* YOUR GOAL
For each line below, write it out exactly as it appears.

[PROVIDED MATERIAL — start]

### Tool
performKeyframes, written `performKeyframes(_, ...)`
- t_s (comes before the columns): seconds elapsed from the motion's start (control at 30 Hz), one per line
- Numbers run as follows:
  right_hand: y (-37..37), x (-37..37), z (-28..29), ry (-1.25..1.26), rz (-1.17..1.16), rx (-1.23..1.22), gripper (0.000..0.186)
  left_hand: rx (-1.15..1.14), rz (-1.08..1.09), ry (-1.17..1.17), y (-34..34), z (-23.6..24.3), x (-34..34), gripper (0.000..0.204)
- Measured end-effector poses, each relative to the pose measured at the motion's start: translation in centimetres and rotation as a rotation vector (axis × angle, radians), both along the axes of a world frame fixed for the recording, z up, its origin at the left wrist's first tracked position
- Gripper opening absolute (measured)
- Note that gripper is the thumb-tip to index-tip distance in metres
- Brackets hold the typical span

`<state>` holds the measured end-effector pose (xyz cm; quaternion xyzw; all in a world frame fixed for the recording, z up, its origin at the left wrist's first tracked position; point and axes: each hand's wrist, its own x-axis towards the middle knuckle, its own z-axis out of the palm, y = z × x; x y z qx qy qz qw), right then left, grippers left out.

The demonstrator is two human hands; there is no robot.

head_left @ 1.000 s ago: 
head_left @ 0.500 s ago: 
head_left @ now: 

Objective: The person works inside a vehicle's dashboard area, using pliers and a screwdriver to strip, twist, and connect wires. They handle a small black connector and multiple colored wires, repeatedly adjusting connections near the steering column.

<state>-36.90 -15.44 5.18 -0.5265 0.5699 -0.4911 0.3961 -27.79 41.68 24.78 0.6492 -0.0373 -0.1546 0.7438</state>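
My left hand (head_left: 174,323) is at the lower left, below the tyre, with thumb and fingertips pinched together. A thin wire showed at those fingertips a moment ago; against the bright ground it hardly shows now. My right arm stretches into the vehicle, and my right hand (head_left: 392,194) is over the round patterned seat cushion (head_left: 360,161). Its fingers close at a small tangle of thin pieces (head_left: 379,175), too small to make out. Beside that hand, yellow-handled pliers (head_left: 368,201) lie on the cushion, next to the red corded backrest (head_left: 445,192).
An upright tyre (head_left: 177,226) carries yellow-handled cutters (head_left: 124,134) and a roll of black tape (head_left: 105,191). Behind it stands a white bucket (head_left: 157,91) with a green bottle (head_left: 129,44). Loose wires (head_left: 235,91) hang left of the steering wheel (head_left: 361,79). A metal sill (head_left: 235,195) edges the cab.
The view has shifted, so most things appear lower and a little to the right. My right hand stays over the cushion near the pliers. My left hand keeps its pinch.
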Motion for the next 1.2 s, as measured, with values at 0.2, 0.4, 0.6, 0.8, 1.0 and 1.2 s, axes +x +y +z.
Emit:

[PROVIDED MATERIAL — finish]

* RESULT OF THE TASK
### Tool
performKeyframes, written `performKeyframes(_, ...)`
- t_s (comes before the columns): seconds elapsed from the motion's start (control at 30 Hz), one per line
- Numbers run as follows:
  right_hand: y (-37..37), x (-37..37), z (-28..29), ry (-1.25..1.26), rz (-1.17..1.16), rx (-1.23..1.22), gripper (0.000..0.186)
  left_hand: rx (-1.15..1.14), rz (-1.08..1.09), ry (-1.17..1.17), y (-34..34), z (-23.6..24.3), x (-34..34), gripper (0.000..0.204)
- Measured end-effector poses, each relative to the pose measured at the motion's start: translation in centimetres and rotation as a rotation vector (axis × angle, radians), both along the axes of a world frame fixed for the recording, z up, its origin at the left wrist's first tracked position
- Gripper opening absolute (measured)
- Note that gripper is the thumb-tip to index-tip distance in metres
- Brackets hold the typical span

`<state>` holds the measured end-effector pose (xyz cm; quaternion xyzw; all in a world frame fixed for the recording, z up, its origin at the left wrist's first tracked position; point and axes: each hand's wrist, its own x-axis towards the middle knuckle, its own z-axis out of the palm, y = z × x; x y z qx qy qz qw), right then left, grippers left out.

The demonstrator is two human hands; there is no robot.

head_left @ 1.000 s ago: 
head_left @ 0.500 s ago: 
head_left @ now: 

Objective: The person works inside a vehicle's dashboard area, using pliers and a screwdriver to strip, twist, and connect wires. They handle a small black connector and multiple colored wires, repeatedly adjusting connections near the steering column.

<state>-36.90 -15.44 5.18 -0.5265 0.5699 -0.4911 0.3961 -27.79 41.68 24.78 0.6492 -0.0373 -0.1546 0.7438</state>
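My left hand (head_left: 174,323) is at the lower left, below the tyre, with thumb and fingertips pinched together. A thin wire showed at those fingertips a moment ago; against the bright ground it hardly shows now. My right arm stretches into the vehicle, and my right hand (head_left: 392,194) is over the round patterned seat cushion (head_left: 360,161). Its fingers close at a small tangle of thin pieces (head_left: 379,175), too small to make out. Beside that hand, yellow-handled pliers (head_left: 368,201) lie on the cushion, next to the red corded backrest (head_left: 445,192).
An upright tyre (head_left: 177,226) carries yellow-handled cutters (head_left: 124,134) and a roll of black tape (head_left: 105,191). Behind it stands a white bucket (head_left: 157,91) with a green bottle (head_left: 129,44). Loose wires (head_left: 235,91) hang left of the steering wheel (head_left: 361,79). A metal sill (head_left: 235,195) edges the cab.
The view has shifted, so most things appear lower and a little to the right. My right hand stays over the cushion near the pliers. My left hand keeps its pinch.
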Motion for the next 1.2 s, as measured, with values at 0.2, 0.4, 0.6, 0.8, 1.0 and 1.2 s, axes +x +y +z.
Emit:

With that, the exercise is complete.